Gießen, den 8. August 1834

Ich gehe meinen Beschäftigungen wie gewöhnlich nach, vernommen bin ich nicht weiter geworden. Verdächtiges hat man nicht gefunden, nur die französischen Briefe scheinen noch nicht entziffert zu sein; der Herr Universitätsrichter muß sich wohl erst Unterricht im Französischen nehmen. Man hat mir sie noch nicht zurückgegeben . . . übrigens habe ich mich bereits an das Disziplinargericht gewendet und es um Schutz gegen die Willkür des Universitätsrichters gebeten. Ich bin auf die Antwort begierig. Ich kann mich nicht entschließen, auf die mir gebührende Genugtuung zu verzichten. Das Verletzen meiner heiligsten Rechte und das Einbrechen in alle meine Geheimnisse, das Berühren von Papieren, die mir Heiligtümer sind, empörten mich zu tief, als daß ich nicht jedes Mittel ergreifen sollte, um mich an dem Urheber dieser Gewalttat zu rächen. Den Universitätsrichter habe ich mittelst des höflichsten Spottes fast ums Leben gebracht. Wie ich zurückkam, mein Zimmer mir verboten und rneinen Pult versiegelt fand, lief ich zu ihm, und sagte ihm ganz kaltblütig mit der größten Höflichkeit, in Gegenwart mehrerer Personen: wie ich vernomrnen, habe er in meiner Abwesenheit mein Zimmer mit seinem Besuche beehrt; ich komme, um ihn um den Grund seines gütigen Besuches zu fragen etc. — Es ist schade, daß ich nicht nach dem Mittagessen gekommen, aber auch so barst er fast und mußte diese beißende Ironie mit der größten Höflichkeit beantworten. Das Gesetz sagt, nur in Fällen sehr dringenden Verdachts, ja nur eines Verdachtes, der statt halben Beweises gelten könne, dürfe eine Haussuchung vorgenommen werden. Ihr seht, wie man das Gesetz auslegt. Verdacht, am wenigsten ein dringender, kann nicht gegen mich vorliegen, sonst müßte ich verhaftet sein ; in der Zeit, wo ich hier bin, könnte ich ja jede Untersuchung durch Verabreden gleichlautender Aussagen und dergleichen unmöglich machen. Es geht hieraus hervor, daß ich durch nichts kompromittiert bin und daß die Haussuchung nur vorgenommen worden, weil ich nicht liederlich und nicht sklavisch genug aussehe, um für keinen Demagogen gehalten zu werden. Eine solche Gewalttat stillschweigend ertragen hieße die Regierung zur Mitschuldigen machen; hieße aussprechen, daß es keine gesetzliche Garantie mehr gäbe; hieße erklären, daß das verletzte Recht keine Genugtuung mehr erhalte. Ich will unserer Regierung diese grobe Beleidigung nicht antun.

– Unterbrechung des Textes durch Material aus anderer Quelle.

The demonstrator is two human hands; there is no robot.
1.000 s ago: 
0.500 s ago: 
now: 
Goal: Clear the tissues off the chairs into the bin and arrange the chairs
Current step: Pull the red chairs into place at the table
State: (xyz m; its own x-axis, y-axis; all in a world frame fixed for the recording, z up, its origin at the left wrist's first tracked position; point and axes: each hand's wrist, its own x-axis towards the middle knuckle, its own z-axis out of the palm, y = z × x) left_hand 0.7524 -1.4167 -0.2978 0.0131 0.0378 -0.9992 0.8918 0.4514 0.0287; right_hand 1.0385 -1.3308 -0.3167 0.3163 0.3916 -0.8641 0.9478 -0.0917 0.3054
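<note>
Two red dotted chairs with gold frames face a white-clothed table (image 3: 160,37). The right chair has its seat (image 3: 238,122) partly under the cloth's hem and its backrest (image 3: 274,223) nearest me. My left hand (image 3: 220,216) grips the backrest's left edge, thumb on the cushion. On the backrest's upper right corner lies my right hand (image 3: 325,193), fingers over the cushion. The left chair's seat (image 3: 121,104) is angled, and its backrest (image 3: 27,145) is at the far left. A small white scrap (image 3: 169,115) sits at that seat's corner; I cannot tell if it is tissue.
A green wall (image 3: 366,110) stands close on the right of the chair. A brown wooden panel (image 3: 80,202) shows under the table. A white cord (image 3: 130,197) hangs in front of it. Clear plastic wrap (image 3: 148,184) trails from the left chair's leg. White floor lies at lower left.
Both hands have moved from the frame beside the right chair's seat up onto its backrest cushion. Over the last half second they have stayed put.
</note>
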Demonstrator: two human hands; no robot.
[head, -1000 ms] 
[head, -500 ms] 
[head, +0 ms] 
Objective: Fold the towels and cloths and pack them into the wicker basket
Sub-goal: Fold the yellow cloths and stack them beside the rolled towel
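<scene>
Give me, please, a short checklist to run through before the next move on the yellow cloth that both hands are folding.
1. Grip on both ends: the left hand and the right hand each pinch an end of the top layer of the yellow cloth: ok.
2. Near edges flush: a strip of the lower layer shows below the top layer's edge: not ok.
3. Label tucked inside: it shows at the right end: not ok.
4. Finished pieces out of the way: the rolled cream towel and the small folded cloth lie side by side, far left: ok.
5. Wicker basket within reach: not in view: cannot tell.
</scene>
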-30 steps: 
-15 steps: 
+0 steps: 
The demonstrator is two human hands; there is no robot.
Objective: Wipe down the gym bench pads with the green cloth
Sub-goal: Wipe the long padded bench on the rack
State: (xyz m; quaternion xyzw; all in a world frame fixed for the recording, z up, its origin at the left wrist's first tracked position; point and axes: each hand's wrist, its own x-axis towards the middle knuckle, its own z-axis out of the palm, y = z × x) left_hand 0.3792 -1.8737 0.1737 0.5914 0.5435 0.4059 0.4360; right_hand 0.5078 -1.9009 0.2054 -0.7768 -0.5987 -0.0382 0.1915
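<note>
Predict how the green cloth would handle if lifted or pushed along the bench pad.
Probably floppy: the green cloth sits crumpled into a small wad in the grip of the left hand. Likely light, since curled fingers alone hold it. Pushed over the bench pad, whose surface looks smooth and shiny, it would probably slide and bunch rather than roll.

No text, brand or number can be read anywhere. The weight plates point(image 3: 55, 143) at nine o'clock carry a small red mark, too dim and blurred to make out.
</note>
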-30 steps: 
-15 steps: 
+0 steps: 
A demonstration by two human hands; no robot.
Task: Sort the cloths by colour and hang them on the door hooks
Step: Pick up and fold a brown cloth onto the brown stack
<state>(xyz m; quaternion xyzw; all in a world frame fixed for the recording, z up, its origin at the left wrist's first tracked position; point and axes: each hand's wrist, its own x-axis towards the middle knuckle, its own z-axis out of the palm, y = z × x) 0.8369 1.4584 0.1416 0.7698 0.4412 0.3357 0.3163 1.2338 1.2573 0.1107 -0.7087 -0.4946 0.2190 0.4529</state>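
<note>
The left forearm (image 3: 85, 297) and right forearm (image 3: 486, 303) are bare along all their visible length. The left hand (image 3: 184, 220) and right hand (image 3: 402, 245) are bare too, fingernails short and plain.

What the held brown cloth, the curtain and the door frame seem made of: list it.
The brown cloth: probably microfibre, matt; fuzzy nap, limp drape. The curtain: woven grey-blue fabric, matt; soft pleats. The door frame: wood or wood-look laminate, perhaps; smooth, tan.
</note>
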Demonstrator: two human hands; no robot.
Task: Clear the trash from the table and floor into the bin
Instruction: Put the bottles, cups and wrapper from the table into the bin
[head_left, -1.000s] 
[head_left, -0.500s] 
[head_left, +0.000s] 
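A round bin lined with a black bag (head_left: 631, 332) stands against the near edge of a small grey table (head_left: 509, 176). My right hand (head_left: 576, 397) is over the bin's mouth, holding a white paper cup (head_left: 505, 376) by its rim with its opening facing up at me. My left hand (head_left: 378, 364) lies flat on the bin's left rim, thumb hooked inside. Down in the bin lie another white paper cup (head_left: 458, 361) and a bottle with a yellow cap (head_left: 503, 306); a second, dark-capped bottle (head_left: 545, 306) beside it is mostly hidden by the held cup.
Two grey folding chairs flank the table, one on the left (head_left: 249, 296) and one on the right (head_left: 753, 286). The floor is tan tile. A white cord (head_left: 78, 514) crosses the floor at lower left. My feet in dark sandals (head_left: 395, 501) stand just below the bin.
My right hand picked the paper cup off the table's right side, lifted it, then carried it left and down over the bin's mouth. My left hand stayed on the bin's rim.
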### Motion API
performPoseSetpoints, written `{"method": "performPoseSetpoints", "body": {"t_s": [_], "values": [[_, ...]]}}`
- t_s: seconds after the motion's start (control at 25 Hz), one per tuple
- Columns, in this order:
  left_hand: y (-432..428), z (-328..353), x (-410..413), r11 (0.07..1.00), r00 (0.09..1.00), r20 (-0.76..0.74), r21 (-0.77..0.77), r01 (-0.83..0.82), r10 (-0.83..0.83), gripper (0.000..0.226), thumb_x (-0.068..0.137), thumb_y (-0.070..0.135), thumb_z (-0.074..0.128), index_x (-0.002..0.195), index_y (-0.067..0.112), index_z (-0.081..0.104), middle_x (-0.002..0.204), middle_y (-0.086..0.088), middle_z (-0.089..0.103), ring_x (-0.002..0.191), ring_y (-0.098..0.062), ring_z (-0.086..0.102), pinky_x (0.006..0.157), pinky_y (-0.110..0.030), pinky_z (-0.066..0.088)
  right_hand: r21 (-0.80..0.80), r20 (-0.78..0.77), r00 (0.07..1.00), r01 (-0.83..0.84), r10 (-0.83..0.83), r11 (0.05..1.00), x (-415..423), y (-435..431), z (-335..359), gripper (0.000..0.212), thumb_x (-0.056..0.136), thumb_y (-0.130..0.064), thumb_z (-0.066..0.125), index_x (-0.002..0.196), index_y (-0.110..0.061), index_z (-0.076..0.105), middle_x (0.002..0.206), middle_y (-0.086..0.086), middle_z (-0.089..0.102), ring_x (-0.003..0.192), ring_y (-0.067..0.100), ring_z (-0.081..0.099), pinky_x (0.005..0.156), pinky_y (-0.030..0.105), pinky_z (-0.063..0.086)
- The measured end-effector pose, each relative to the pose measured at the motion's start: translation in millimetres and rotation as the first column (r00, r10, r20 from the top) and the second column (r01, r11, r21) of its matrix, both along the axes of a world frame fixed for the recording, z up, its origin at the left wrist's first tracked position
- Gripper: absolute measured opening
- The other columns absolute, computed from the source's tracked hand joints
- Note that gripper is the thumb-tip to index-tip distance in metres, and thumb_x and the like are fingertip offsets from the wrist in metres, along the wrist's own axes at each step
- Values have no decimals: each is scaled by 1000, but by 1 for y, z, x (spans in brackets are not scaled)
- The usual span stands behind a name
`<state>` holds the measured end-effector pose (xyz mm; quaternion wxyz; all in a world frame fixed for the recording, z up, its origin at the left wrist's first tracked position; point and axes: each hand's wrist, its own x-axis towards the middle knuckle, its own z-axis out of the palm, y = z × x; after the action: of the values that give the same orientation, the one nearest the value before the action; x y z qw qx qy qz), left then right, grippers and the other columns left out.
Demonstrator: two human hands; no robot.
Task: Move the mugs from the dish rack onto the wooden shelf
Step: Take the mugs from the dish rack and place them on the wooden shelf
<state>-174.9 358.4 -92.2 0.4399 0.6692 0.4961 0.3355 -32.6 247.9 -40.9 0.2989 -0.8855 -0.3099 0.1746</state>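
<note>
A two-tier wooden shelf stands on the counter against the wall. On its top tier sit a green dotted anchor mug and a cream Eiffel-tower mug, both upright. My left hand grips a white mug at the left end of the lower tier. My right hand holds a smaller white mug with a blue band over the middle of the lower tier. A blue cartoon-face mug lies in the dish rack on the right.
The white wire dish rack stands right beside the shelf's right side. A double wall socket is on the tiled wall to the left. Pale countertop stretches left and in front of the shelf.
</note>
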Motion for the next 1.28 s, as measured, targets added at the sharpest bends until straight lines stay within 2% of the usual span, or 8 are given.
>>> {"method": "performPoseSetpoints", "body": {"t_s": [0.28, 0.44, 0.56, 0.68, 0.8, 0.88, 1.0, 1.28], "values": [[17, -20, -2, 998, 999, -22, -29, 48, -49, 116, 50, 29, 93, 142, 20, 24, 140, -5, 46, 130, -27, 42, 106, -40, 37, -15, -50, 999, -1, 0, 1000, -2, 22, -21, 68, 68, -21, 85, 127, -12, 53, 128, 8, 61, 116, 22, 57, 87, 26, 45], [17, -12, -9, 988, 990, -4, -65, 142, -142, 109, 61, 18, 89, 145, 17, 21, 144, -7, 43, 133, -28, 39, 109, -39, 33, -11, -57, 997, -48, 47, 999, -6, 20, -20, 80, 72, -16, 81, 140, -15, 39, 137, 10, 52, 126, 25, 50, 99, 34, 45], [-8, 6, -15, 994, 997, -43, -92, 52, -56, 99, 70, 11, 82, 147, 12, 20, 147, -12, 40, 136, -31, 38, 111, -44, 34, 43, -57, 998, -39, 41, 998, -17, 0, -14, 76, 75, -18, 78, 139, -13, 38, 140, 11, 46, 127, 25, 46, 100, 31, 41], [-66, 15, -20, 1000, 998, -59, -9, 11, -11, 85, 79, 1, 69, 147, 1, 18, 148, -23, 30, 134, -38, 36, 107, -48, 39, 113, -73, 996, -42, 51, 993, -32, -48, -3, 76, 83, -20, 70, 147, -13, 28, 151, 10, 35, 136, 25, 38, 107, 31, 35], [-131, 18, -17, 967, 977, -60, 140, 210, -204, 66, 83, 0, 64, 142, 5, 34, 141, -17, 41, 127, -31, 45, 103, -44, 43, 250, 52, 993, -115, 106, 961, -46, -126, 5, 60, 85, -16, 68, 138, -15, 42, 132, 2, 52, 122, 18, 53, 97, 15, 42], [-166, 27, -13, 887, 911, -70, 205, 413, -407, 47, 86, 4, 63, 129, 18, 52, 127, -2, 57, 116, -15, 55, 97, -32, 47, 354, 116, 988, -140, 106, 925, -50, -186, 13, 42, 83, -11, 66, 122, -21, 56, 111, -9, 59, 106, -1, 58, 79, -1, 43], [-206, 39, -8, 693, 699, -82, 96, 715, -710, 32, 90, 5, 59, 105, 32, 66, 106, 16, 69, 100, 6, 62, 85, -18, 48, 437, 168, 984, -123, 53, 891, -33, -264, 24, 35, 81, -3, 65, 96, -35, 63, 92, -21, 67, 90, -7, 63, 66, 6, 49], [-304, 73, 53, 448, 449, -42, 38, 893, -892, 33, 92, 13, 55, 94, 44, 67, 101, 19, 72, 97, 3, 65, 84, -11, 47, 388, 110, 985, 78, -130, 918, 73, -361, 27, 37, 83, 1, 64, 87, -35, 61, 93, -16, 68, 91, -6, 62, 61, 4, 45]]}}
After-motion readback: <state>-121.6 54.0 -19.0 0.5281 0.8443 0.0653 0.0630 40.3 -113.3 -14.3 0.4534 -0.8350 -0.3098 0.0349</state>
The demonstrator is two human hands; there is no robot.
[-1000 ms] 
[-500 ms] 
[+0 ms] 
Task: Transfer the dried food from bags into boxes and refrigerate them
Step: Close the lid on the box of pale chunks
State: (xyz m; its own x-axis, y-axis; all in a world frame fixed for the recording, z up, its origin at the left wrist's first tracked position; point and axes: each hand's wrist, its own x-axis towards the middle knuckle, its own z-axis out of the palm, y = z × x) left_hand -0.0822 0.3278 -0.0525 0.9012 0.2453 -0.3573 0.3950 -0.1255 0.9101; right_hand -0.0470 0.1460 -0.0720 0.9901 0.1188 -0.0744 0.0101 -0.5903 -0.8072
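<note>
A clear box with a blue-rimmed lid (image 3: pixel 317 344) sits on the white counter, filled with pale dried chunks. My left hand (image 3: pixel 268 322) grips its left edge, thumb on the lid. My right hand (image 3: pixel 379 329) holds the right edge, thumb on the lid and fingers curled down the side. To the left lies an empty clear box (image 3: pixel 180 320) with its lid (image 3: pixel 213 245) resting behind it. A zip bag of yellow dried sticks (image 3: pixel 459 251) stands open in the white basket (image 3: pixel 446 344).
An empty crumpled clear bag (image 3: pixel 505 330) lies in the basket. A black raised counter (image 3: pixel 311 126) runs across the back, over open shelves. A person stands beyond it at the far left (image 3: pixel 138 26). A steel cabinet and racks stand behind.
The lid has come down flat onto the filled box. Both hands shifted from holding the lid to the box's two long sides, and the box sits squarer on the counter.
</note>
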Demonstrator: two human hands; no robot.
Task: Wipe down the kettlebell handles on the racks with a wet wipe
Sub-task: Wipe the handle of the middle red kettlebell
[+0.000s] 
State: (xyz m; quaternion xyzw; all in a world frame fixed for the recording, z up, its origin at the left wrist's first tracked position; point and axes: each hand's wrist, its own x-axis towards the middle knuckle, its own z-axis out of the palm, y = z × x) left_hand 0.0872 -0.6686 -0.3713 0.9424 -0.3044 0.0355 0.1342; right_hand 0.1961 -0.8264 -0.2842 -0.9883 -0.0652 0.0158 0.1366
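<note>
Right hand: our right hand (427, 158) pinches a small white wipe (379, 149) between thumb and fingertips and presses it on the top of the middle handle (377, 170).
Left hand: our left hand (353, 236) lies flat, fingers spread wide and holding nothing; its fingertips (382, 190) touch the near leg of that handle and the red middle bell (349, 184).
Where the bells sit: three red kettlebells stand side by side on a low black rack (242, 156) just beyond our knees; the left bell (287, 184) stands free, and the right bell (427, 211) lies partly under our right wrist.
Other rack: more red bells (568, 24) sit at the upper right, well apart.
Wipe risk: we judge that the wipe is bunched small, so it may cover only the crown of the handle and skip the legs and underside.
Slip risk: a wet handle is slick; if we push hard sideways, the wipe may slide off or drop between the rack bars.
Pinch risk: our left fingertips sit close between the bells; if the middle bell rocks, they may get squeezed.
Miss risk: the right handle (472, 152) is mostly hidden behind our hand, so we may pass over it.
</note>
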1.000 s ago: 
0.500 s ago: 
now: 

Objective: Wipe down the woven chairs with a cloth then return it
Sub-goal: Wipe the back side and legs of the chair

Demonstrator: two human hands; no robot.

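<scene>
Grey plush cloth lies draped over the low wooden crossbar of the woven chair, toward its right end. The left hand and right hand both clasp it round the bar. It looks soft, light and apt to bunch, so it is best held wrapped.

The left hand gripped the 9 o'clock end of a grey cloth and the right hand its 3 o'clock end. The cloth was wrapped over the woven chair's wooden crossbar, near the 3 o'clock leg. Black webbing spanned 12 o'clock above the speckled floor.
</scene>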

Wir wissen nichts von Minnigerode, das Gerücht mit Offenbach ist jedenfalls reine Erfindung; daß ich auch schon dagewesen, kann mich nicht mehr kompromittieren als jeden anderen Reisenden . . . Sollte man, so wie man ohne die gesetzlich notwendige Ursache meine Papiere durchsuchte, mich auch ohne dieselbe festnehmen, in Gottes Namen ! ich kann so wenig darüber hinaus, und es ist dies so wenig meine Schuld, als wenn eine Herde Banditen mich anhielte, plünderte oder mordete. Es ist Gewalt, der man sich fügen muß, wenn man nicht stark genug ist, ihr zu widerstehen; aus der Schwäche kann einem kein Vorwurf gemacht werden.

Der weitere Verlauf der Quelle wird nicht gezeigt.